THE PROBLEM: Using the listing below, retype exactly the lines starting at the one with "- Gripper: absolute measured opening" and ending at the one with "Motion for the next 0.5", and include both.

RECORDS FOR THE TASK:
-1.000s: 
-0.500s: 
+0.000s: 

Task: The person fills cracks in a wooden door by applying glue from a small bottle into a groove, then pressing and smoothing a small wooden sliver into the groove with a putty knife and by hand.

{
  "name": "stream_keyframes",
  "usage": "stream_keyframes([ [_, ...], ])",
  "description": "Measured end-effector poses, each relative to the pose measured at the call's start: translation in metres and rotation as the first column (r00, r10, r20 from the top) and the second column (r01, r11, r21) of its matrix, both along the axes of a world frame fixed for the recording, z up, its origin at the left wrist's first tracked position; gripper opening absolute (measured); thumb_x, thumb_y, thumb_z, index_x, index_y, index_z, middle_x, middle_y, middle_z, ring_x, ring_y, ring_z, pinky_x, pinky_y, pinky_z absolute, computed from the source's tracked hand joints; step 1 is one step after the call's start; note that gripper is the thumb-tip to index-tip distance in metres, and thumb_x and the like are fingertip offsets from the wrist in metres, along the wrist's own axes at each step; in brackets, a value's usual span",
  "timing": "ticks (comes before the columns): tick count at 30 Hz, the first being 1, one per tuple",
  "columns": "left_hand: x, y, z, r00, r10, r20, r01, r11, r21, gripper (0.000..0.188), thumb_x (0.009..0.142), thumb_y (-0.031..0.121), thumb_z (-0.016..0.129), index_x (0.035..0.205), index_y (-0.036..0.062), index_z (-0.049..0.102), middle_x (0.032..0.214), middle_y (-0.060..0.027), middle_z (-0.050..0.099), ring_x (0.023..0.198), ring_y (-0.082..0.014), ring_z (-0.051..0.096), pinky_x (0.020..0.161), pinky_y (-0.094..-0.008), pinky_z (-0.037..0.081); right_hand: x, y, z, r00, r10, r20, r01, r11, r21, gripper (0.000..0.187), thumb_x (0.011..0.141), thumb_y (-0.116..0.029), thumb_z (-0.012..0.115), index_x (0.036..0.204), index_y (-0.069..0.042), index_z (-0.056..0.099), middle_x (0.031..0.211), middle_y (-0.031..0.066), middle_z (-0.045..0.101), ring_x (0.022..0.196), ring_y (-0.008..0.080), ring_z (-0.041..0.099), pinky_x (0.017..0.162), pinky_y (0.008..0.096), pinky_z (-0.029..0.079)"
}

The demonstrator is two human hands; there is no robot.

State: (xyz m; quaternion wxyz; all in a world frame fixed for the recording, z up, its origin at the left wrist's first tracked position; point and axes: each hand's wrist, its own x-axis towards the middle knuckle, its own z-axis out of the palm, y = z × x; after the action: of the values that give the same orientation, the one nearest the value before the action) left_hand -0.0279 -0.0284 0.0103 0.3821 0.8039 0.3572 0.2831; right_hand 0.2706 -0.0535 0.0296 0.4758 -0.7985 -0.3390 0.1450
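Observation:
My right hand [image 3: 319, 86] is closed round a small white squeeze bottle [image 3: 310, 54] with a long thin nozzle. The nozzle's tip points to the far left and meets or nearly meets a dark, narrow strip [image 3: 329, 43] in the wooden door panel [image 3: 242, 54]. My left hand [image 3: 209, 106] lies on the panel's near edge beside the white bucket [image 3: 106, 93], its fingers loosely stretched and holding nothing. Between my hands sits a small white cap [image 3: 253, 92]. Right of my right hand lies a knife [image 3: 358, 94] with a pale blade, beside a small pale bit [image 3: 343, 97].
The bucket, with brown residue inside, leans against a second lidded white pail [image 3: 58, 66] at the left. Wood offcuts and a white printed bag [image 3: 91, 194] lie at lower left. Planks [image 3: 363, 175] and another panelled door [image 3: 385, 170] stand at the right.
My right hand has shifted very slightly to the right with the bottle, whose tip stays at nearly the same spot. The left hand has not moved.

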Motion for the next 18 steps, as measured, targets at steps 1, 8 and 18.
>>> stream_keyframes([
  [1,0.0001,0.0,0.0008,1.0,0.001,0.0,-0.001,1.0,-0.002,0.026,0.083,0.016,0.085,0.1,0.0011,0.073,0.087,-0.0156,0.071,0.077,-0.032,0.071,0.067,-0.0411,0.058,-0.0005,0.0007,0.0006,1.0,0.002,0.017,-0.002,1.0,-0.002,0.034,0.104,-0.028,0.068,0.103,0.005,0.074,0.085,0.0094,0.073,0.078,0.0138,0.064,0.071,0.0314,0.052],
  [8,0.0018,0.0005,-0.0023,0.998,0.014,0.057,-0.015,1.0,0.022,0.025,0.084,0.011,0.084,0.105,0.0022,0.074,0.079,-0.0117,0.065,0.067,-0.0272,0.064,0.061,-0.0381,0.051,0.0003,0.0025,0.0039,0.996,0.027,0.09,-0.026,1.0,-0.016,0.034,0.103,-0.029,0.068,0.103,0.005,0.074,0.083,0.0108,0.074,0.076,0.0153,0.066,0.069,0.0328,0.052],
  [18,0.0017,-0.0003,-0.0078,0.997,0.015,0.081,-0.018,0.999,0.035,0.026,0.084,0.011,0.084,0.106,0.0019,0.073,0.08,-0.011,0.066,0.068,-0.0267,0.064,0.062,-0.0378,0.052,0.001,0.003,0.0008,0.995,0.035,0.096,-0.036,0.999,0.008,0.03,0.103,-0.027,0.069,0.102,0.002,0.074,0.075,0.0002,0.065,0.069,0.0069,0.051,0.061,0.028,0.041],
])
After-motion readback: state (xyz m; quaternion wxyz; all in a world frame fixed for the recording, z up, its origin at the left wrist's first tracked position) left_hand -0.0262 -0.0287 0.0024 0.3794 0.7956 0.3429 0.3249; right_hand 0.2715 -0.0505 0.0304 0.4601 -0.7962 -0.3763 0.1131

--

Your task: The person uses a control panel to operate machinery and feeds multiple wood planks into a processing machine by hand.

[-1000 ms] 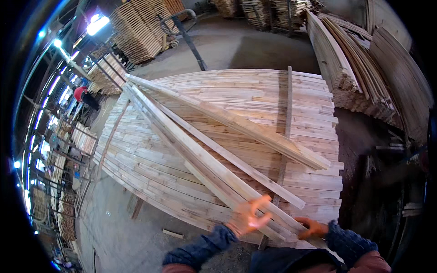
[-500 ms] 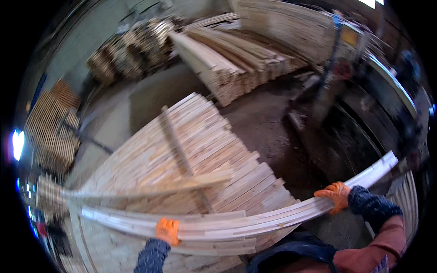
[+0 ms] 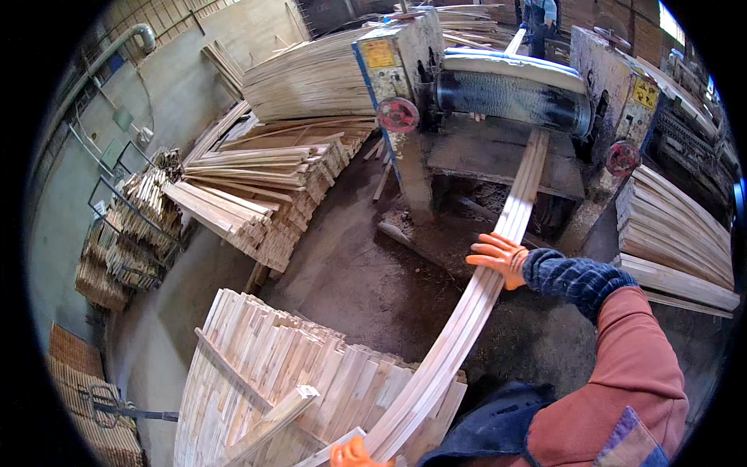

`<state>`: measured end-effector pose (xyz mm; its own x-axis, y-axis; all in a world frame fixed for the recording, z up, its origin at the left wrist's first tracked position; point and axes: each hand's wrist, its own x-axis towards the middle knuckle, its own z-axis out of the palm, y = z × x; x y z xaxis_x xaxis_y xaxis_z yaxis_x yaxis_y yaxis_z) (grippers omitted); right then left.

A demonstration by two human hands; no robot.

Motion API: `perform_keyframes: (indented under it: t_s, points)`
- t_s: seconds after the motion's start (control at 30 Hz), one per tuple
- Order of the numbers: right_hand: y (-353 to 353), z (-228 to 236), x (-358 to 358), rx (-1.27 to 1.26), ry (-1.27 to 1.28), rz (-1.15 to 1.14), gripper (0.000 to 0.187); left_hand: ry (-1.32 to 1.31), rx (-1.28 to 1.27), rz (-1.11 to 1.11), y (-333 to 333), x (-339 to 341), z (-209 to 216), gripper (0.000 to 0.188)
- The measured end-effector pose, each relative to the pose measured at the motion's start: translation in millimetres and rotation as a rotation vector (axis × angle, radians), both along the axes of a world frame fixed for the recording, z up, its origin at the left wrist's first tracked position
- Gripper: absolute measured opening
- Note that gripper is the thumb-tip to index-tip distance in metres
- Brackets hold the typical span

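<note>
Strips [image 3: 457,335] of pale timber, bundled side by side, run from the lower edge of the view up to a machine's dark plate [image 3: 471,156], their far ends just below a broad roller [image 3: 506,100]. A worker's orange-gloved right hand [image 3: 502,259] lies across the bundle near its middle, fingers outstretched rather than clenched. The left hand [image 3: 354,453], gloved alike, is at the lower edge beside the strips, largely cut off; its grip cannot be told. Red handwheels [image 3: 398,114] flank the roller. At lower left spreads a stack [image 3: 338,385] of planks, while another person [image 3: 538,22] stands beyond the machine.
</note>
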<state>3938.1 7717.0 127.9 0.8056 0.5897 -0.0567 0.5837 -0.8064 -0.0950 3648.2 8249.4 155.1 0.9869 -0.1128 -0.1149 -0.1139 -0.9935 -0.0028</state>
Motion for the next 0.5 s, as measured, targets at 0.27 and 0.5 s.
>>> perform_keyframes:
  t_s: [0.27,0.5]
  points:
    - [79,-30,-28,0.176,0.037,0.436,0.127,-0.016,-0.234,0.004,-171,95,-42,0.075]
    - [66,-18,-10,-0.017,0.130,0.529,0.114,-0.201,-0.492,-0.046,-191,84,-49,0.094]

COMPLETED EXERCISE:
- Gripper: absolute measured opening
- Note that gripper is the thumb-tip to index-tip distance in metres
- Brackets hold the typical span

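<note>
Strips [image 3: 457,335] of pale timber, bundled side by side, run from the lower edge of the view up to a machine's dark plate [image 3: 471,156], their far ends just below a broad roller [image 3: 506,100]. A worker's orange-gloved right hand [image 3: 502,259] lies across the bundle near its middle, fingers outstretched rather than clenched. The left hand [image 3: 354,453], gloved alike, is at the lower edge beside the strips, largely cut off; its grip cannot be told. Red handwheels [image 3: 398,114] flank the roller. At lower left spreads a stack [image 3: 338,385] of planks, while another person [image 3: 538,22] stands beyond the machine.
</note>
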<state>3938.1 7717.0 127.9 0.8056 0.5897 -0.0567 0.5837 -0.8064 -0.0950 3648.2 8249.4 155.1 0.9869 -0.1128 -0.1149 -0.1139 -0.9935 -0.0028</state>
Motion for the next 0.5 s, as measured, targets at 0.27 and 0.5 s.

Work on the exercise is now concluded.